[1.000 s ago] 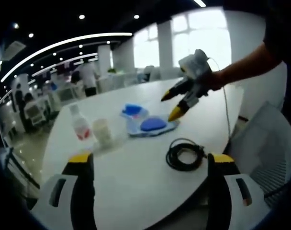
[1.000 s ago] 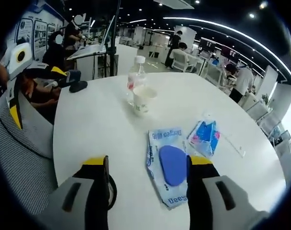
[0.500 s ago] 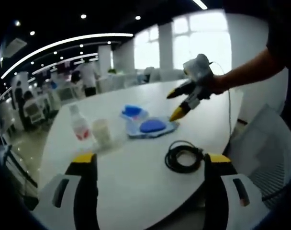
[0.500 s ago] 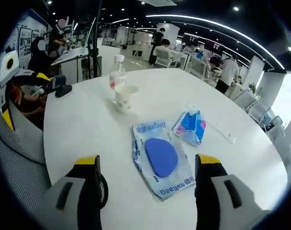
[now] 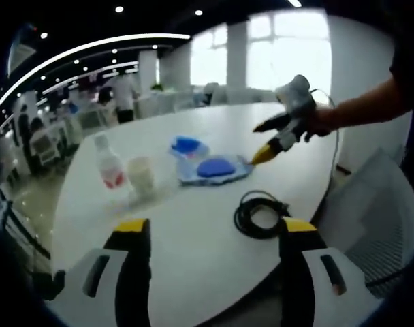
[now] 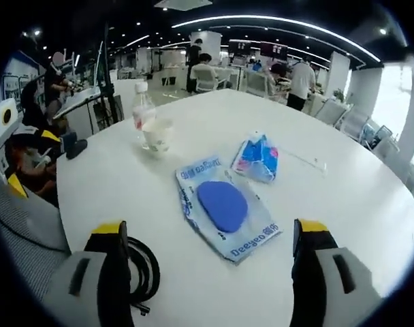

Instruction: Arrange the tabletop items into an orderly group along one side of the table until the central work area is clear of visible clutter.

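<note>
The left gripper view took in the right gripper from outside — held in a hand above the table's far edge, its yellow-tipped jaws spread and grasping nothing, just beside the flat blue packet. The right gripper view read that packet from above, its printed lettering legible, with a smaller blue pouch just beyond it. In that view the left gripper sat at the far left edge, too cut off to judge; its own view showed its jaws wide apart with nothing between them.

A coiled black cable lay near the table's near edge — half hidden behind a jaw in the right gripper view. A clear bottle and a paper cup stood together, well apart from the packets; the bottle's label was blurred. The table was round and white, in an open office with ceiling light strips, desks and distant people.
</note>
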Available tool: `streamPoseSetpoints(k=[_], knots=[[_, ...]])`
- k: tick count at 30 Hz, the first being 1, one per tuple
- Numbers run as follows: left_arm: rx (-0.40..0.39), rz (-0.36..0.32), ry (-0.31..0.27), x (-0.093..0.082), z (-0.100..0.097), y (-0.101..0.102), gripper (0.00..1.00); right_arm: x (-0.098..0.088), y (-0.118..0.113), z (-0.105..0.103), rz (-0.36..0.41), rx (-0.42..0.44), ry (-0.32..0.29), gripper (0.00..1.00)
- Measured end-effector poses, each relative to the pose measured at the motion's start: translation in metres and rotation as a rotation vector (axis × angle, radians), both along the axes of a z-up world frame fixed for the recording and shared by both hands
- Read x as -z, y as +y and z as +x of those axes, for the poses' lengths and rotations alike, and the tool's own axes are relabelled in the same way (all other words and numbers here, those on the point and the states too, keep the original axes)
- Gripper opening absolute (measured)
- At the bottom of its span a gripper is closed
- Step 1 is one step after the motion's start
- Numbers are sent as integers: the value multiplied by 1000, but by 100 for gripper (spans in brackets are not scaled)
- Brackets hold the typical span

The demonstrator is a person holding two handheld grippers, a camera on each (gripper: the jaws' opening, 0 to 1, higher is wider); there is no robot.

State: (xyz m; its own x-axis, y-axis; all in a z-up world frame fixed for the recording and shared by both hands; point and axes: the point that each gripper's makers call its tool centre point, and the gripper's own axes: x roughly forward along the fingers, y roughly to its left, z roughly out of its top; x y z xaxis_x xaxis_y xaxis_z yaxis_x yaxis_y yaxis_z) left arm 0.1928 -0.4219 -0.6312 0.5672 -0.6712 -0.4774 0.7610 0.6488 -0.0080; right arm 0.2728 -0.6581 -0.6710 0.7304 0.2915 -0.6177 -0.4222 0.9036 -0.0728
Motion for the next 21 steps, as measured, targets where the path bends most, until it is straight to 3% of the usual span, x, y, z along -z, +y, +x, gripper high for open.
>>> streamPoseSetpoints(k=[10,21], knots=[[22,-12,-14,-5,21,-20,71,12,-12,-18,36,63,15,100],[31,-22,-20,-5,43,-35,67,18,-20,-29,76,131,-11,100]])
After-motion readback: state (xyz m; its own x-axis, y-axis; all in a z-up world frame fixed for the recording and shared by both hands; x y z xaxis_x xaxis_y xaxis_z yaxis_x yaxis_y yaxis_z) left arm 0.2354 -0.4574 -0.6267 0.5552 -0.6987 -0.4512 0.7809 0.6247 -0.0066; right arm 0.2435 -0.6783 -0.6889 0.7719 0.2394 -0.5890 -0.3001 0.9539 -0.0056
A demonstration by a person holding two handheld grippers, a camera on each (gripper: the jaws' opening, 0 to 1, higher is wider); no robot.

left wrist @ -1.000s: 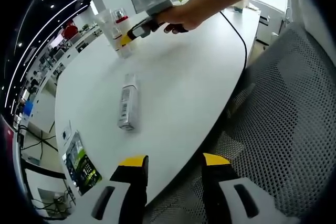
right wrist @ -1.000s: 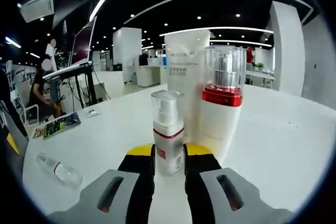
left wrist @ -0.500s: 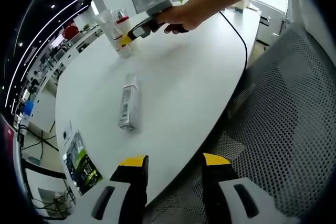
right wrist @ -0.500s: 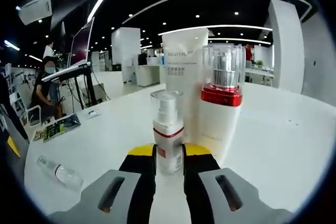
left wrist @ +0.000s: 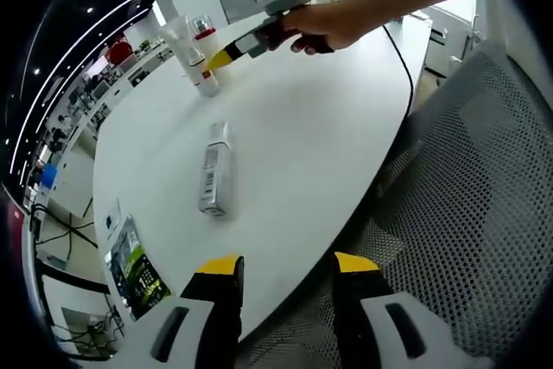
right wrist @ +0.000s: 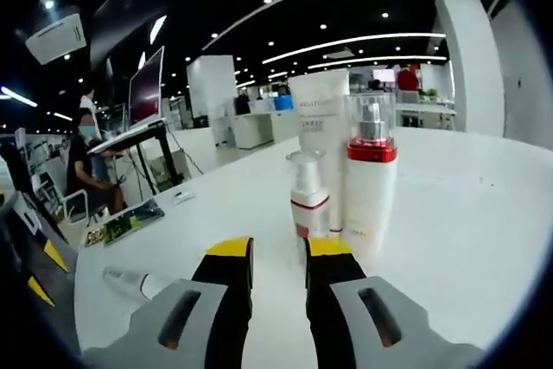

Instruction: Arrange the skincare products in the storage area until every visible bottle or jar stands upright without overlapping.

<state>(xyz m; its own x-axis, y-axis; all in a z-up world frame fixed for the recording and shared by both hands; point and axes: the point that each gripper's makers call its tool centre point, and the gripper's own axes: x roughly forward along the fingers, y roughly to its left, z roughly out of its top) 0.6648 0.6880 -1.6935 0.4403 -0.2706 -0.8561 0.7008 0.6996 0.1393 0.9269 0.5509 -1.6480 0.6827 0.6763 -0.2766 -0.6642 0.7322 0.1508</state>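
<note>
- Left gripper [left wrist: 283, 270] hangs released over the desk's [left wrist: 302, 153] near edge, grasping nothing.
- The lying bottle [left wrist: 212, 170] sits mid-desk, well apart from the others; it is best clenched near its cap and tipped upright.
- Right gripper [right wrist: 278, 252], released, sits before the small pump bottle [right wrist: 309, 205], red-collared bottle [right wrist: 370, 181] and tube [right wrist: 317, 140], all upright toward the far edge.

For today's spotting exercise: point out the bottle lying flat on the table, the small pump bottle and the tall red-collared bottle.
Lying bottle [left wrist: 212, 170], left gripper view, on its label.
Small pump bottle [right wrist: 309, 205], right gripper view, on its white body.
Red-collared bottle [right wrist: 371, 189], right gripper view, on its white body.
</note>
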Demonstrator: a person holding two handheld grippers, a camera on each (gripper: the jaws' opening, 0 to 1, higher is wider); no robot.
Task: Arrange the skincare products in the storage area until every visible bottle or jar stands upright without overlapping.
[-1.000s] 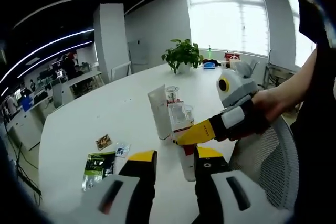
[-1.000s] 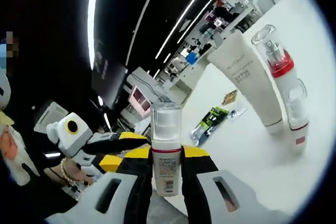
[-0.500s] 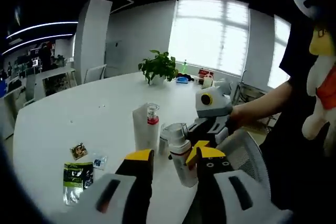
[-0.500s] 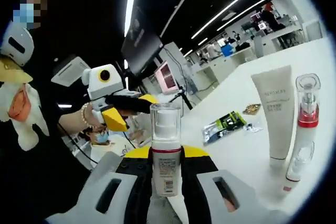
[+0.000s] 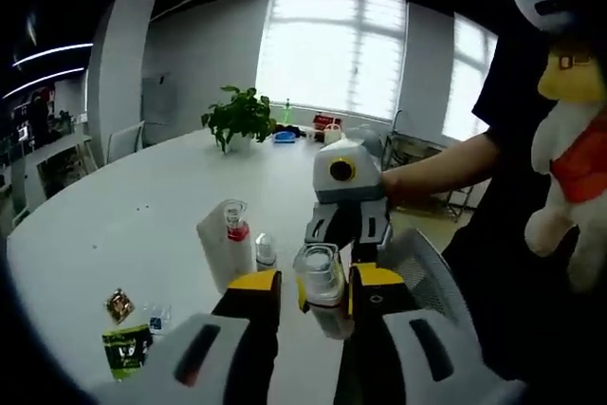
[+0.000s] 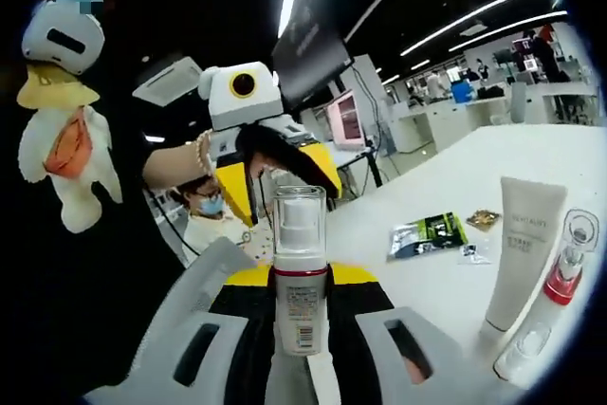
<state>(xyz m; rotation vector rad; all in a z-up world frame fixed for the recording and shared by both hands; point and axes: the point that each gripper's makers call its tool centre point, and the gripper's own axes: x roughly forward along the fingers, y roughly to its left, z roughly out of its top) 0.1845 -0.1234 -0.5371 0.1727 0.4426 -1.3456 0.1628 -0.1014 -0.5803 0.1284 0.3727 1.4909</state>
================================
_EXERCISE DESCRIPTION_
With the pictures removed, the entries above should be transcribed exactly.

_SOLUTION_
[1.000 s ago] 
[1.000 s ago] 
[0.500 s ago] 
[0.500 s ago] 
[now] 
[now] 

Instruction: Arrange the tabletop items into an orderly group along one side of the table until the central work area is clear of visible clutter.

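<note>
The left gripper view took in the right gripper from outside — held in a hand above the table's far edge, its yellow-tipped jaws spread and grasping nothing, just beside the flat blue packet. The right gripper view read that packet from above, its printed lettering legible, with a smaller blue pouch just beyond it. In that view the left gripper sat at the far left edge, too cut off to judge; its own view showed its jaws wide apart with nothing between them.

A coiled black cable lay near the table's near edge — half hidden behind a jaw in the right gripper view. A clear bottle and a paper cup stood together, well apart from the packets; the bottle's label was blurred. The table was round and white, in an open office with ceiling light strips, desks and distant people.
</note>
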Available tool: `streamPoseSetpoints(k=[_], knots=[[_, ...]])`
- k: tick count at 30 Hz, the first being 1, one per tuple
- Numbers run as follows: left_arm: rx (-0.40..0.39), rz (-0.36..0.32), ry (-0.31..0.27), x (-0.093..0.082), z (-0.100..0.097), y (-0.101..0.102), gripper (0.00..1.00); right_arm: x (-0.098..0.088), y (-0.118..0.113), z (-0.105..0.103), rz (-0.36..0.41), rx (-0.42..0.44), ry (-0.32..0.29), gripper (0.00..1.00)
- Measured end-effector poses, each relative to the pose measured at the motion's start: translation in metres and rotation as a rotation vector (axis × angle, radians), both along the axes of a z-up world frame fixed for the recording and shared by both hands
- Read x as -z, y as +y and z as +x of those axes, for the poses' lengths and rotations alike, and the tool's own axes are relabelled in the same way (all other words and numbers here, those on the point and the states too, keep the original axes)
- Gripper opening absolute (measured)
- At the bottom of its span a gripper is closed
- Step 1 is one step after the motion's start
- Numbers are sent as integers: the value multiplied by 1000, but by 100 for gripper (spans in brackets are not scaled)
- Brackets hold the typical span

The demonstrator is a person holding two handheld grippers, a camera on each (gripper: the jaws' opening, 0 to 1, higher is wider); there is no robot.

State: (xyz m; its own x-axis, y-axis; all in a z-up world frame fixed for the recording and shared by both hands; point and axes: the point that each gripper's makers call its tool centre point, and the gripper's own axes: x roughly forward along the fingers, y roughly to its left, z roughly out of its top; x y z xaxis_x xaxis_y xaxis_z yaxis_x yaxis_y yaxis_z) left arm 0.1928 -0.4219 -0.6312 0.5672 -0.6712 -0.4774 0.7610 0.6488 -0.0080; right arm 0.2728 -0.6581 -0.6710 0.7304 0.2915 -0.6177 -0.4222 0.9036 -0.0728
Motion for the next 21 steps, as measured, targets where the path bends most, until it is straight to 3% of the usual span, x, y, z along -z, +y, +x, gripper high for open.
>>> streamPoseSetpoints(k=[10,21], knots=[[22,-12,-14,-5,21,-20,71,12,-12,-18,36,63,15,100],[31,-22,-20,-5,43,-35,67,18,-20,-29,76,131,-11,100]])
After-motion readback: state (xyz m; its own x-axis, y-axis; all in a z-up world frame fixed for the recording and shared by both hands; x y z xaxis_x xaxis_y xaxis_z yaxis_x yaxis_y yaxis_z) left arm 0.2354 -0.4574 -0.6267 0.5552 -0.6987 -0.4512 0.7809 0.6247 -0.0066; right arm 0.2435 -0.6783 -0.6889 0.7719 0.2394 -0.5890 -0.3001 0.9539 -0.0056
A demonstration by a person holding two handheld grippers, a camera on each (gripper: the jaws' opening, 0 to 1, higher is wider); no robot.

left wrist @ -1.000s: 
right wrist @ -1.000s: 
left wrist @ -0.500s: 
right wrist @ -0.500s: 
left wrist @ +0.000s: 
right wrist @ +0.000s: 

Instruction: Arrange the skincare products in the storage area until every visible bottle or jar stands upright without overlapping.

<state>(xyz m; its own x-axis, y-axis; all in a z-up world frame fixed for the recording and shared by both hands; point and axes: the point that each gripper's makers call its tool centre point, and the gripper's own axes: x roughly forward along the fingers, y roughly to its left, z roughly out of its top) 0.6648 0.6880 -1.6935 0.4403 -0.2706 -0.8561 0.7008 0.6996 0.1393 0.9269 0.5509 -1.6480 0.6827 0.6763 -0.2766 -0.6642 0.7322 0.1508</state>
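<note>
- Left gripper [left wrist: 283, 270] hangs released over the desk's [left wrist: 302, 153] near edge, grasping nothing.
- The lying bottle [left wrist: 212, 170] sits mid-desk, well apart from the others; it is best clenched near its cap and tipped upright.
- Right gripper [right wrist: 278, 252], released, sits before the small pump bottle [right wrist: 309, 205], red-collared bottle [right wrist: 370, 181] and tube [right wrist: 317, 140], all upright toward the far edge.

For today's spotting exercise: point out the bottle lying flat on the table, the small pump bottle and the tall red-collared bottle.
Lying bottle [left wrist: 212, 170], left gripper view, on its label.
Small pump bottle [right wrist: 309, 205], right gripper view, on its white body.
Red-collared bottle [right wrist: 371, 189], right gripper view, on its white body.
</note>
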Demonstrator: a person holding two handheld grippers, a camera on each (gripper: the jaws' opening, 0 to 1, higher is wider); no robot.
Task: Arrange the skincare products in the storage area until every visible bottle or jar stands upright without overlapping.
[-1.000s] 
[-1.000s] 
[-0.500s] 
[-0.500s] 
[+0.000s] 
[+0.000s] 
<state>(xyz m; rotation vector rad; all in a z-up world frame fixed for the recording and shared by both hands; point and axes: the point that each gripper's makers call its tool centre point, and the gripper's own axes: x roughly forward along the fingers, y roughly to its left, z roughly out of its top) 0.1845 -0.1234 -0.5371 0.1727 0.4426 -1.3456 0.1628 -0.1014 -0.5803 0.1284 0.3727 1.4909</state>

The full answer has been given.